Из этого этапа школьной жизни вспомнился еще стригущий лишай, который я подцепил в первом классе. Долго сидел дома в косыночке на выбритой начисто голове. К веселью всего двора. У них появилась развлекуха: собирались кучкой и кричали – «Девочка Игошка, выгляни в окошко! К тебе Ритка пришла, свое платье принесла»! И выпихивали мою соседку вперед. А та противно так хихикала. Ну, я ей это еще припомнил потом.

Неожиданное падение гипсового бюста какого-то вождя с постамента во время общей праздничной линейки в третьем классе меня не коснулось, хотя он вдребезги разлетелся! Теперь-то это смешно, а тогда вся школа была в панике. Но так как я был в стороне от тумбы, с которой он брякнулся, и тогда в хулиганах не числился, моих родителей даже в школу не вызывали. Забыл вскоре вообще про этот факт, только уже в институте одногруппница напомнила. Она, оказывается, на год младше училась в этой же школе. И ей осколок вождя попал в щеку, чем она очень гордилась. Так нас с Ириной Сальниковой, оказывается, с детства судьба сводила.

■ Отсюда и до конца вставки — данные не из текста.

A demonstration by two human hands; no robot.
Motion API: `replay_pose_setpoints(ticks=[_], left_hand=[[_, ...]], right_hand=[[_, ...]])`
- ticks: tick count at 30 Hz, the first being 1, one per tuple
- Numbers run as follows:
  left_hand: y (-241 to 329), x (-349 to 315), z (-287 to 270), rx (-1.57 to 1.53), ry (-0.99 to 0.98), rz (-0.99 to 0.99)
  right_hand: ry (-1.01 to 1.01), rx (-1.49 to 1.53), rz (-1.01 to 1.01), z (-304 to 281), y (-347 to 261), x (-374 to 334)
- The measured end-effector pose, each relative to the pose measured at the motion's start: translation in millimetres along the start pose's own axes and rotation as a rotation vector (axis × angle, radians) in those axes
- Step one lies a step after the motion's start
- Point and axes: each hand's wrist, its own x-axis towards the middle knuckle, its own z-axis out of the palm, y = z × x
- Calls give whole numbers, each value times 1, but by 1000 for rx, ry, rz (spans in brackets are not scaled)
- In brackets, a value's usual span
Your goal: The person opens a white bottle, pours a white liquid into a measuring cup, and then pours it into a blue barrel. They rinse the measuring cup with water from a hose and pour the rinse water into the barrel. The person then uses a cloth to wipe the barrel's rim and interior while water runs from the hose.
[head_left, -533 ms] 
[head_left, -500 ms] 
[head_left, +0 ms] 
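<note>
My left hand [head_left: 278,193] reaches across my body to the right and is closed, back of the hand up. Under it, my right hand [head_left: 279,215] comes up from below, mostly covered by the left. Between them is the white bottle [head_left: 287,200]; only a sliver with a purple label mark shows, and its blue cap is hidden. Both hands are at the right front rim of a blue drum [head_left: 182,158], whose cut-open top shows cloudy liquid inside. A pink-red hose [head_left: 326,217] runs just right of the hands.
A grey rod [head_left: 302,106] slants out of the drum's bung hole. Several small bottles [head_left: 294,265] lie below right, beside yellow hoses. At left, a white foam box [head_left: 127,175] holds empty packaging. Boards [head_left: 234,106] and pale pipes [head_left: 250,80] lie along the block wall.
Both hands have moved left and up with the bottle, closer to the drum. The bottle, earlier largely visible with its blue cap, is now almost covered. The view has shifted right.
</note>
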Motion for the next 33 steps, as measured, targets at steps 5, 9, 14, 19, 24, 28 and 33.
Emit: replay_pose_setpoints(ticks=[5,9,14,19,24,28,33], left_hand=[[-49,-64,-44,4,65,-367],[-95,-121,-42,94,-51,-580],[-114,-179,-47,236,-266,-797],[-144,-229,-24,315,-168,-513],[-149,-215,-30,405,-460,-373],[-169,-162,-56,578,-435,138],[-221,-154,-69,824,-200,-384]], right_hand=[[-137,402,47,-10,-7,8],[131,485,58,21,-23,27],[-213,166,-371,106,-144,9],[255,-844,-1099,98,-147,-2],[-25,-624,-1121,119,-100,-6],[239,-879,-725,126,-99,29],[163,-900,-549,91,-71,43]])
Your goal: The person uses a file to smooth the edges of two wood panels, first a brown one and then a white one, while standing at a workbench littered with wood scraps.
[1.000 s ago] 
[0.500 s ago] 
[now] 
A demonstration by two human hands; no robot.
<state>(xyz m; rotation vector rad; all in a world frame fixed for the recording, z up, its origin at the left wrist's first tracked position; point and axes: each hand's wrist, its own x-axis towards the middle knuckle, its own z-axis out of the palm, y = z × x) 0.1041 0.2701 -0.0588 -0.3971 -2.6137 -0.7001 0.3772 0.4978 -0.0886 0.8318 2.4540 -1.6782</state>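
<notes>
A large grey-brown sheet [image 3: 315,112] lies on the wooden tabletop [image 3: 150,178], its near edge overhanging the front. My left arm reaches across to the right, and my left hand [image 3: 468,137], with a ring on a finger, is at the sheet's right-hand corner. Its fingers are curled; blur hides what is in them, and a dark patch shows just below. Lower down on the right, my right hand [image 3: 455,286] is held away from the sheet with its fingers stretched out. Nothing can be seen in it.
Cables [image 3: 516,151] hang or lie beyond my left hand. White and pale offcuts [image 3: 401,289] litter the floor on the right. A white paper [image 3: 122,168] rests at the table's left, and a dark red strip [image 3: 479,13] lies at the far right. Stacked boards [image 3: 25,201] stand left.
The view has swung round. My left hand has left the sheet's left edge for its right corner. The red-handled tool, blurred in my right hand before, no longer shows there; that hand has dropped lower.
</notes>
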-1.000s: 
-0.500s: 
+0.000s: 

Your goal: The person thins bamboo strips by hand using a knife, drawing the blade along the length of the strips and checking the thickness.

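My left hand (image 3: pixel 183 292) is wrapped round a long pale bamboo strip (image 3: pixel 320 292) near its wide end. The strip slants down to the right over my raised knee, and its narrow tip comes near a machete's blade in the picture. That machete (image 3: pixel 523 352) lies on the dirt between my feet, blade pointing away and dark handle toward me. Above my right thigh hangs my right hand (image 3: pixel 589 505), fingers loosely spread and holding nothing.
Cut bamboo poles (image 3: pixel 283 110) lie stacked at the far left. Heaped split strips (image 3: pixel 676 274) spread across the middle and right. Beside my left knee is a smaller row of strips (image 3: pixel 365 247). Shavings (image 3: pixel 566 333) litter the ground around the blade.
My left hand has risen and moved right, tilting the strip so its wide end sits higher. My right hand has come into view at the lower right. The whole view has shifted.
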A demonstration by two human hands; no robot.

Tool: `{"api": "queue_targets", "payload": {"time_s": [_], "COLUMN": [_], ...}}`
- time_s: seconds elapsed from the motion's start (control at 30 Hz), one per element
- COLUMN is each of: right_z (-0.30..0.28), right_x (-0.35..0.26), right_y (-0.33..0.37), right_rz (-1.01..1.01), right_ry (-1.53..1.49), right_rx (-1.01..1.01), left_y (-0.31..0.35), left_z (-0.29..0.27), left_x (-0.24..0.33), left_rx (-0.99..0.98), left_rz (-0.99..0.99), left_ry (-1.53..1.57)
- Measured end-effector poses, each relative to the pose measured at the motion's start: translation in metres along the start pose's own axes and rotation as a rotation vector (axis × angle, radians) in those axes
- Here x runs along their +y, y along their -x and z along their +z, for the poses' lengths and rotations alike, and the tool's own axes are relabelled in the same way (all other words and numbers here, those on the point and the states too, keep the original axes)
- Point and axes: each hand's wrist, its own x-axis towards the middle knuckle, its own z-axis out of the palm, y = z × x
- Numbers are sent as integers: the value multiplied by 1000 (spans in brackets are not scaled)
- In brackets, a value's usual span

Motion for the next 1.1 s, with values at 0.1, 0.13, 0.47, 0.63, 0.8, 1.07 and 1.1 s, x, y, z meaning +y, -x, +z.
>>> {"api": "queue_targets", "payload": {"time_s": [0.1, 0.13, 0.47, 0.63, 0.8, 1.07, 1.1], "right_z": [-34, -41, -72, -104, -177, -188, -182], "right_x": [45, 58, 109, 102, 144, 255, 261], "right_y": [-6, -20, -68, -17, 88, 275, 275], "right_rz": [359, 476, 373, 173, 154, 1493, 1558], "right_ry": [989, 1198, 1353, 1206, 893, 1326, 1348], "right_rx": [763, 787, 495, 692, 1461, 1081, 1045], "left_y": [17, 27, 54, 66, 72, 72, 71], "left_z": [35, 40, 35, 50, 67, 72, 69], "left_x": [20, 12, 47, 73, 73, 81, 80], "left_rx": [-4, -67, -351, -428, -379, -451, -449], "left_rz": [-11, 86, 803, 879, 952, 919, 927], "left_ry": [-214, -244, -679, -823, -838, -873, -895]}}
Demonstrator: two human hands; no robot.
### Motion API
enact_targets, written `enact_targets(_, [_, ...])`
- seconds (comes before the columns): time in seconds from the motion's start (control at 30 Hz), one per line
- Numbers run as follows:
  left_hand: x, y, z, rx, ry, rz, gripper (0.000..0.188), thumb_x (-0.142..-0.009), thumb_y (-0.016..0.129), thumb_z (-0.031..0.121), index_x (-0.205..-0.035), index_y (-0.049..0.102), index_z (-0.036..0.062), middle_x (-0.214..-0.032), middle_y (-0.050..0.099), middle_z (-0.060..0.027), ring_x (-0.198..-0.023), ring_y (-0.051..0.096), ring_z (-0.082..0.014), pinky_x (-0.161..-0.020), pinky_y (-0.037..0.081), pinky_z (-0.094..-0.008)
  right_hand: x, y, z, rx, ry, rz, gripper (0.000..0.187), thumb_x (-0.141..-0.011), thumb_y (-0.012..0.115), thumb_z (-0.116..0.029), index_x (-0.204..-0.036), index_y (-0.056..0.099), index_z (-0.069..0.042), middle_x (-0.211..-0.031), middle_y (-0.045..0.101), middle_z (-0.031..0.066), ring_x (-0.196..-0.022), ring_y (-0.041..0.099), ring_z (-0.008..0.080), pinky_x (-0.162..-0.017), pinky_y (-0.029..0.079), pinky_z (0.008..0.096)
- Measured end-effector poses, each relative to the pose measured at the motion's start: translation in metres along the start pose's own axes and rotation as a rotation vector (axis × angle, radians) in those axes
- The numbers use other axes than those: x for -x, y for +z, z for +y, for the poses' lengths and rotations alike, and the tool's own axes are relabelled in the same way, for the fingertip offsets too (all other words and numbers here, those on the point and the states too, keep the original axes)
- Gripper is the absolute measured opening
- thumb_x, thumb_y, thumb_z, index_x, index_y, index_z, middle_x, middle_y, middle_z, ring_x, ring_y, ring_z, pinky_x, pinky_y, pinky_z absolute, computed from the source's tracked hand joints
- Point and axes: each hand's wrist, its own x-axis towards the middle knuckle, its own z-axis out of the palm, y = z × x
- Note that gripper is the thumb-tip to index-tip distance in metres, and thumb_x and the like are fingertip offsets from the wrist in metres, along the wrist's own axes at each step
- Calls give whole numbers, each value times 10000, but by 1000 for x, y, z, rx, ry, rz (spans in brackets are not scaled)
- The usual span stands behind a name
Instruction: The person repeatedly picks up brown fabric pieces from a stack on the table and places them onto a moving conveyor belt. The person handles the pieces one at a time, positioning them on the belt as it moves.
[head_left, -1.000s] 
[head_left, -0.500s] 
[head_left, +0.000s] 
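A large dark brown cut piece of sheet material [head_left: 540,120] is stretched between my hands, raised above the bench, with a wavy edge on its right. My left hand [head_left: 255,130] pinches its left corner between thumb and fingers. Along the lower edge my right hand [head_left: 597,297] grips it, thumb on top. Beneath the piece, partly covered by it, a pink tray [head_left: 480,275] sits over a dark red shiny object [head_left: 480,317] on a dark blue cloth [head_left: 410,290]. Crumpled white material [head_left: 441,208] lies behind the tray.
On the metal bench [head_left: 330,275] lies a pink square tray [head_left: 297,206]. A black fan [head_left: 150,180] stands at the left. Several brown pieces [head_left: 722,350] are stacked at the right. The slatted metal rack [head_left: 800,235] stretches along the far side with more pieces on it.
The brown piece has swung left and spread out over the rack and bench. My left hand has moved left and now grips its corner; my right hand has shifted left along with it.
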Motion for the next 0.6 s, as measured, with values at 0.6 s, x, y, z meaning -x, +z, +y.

Вообще, первые три школьных года я был очень примерным учеником, даже председателем совета отряда и свято верил в пионерские идеалы. Вот только излишняя чувствительность подводила. Хотел на день рождения одноклассницу пригласить, очень она мне нравилась, даже сейчас помню, что ее Галя Лучко звали. Но в школе застеснялся подойти. Ждал, ждал на вершине сугроба после окончания уроков, пока меня самого домой родители не забрали. Как-то я ее пропустил от волнения, весь продрог и, естественно, заболел. Вот вместо дня рождения и провалялся в кровати.

Ну а потом – здравствуй, школа 49, и реальность бытия. Вот там жизнь моя изменилась сильно. И где-то уже в классе шестом, классно-уличный друган Шурка Тарас спас меня от встречи с низко натянутыми проводами, вовремя подбив ноги и опрокинув на спину. Куда-то мы на крышах вагонов ехали в краснодомовской компании. Они меня тогда в первый раз с собой взяли и, по–видимому, от эйфории присутствия и от страха я начал демонстрировать лихость. Подскакивать (может, дурная украинская кровь заиграла?) и что-то выкрикивать ( вряд ли фразу: «кто не скачет – тот москаль».) Ну, и если бы не Шурка, то и превратился бы в скакуна без головы!

Он случайно (к моему большому счастью) оказался моим соседом по парте, когда в четвертый класс я уже пошел в 49-ю школу, которая тогда представлялась на окраине города. Контраст с первой образцовой был чудовищным. Раньше по утрам нас встречала директриса по фамилии Безобразова, заслуженная учительница СССР, гладила по головам и некоторых даже целовала в лобик. А в 49-й, начиная с раздевалки, царил закон улицы.

Бараки и самострой, с одной стороны школы в сторону Которосли, и квартал старых заводских домов (от угла улиц Свободы и Толбухина к заводу топливной аппаратуры) во многом определяли специфику школьного контингента. Особенно своей дурной славой был знаменит этот перенаселенный квартал, здания которого, когда-то красного, а теперь обшарпанного цвета и дали ему название.

В классе на мое удивление «куда я попал?» смеялись и говорили, что мне еще повезло. Вот года два назад в три смены учились, и такое творилось! Но потом, относительно недалеко, но поближе к центру, открыли французскую школу № 42, и всех, кто был получше, туда и перевели. За это оставшиеся в 49-й ученики лупили перешедших при каждом удобном случае (наверно, чтобы альма-матер не забывали!)

Переход был вынужденным, нам впервые и довольно неожиданно (для меня, конечно) дали отдельную, да еще и двухкомнатную квартиру в новом доме, на тогдашней окраине Ярославля. Теперь эти представления смешно даже вспоминать. До нового дома пешком от исторического центра ну максимум полчаса ходьбы было. А в то время считалось – глушь, за ним только Вокзал и Всполье! Теперь эту территорию занимают сплошные жилые кварталы. А тогда гнездились разбросанные вкривь-вкось маленькие деревянные домишки с огородами.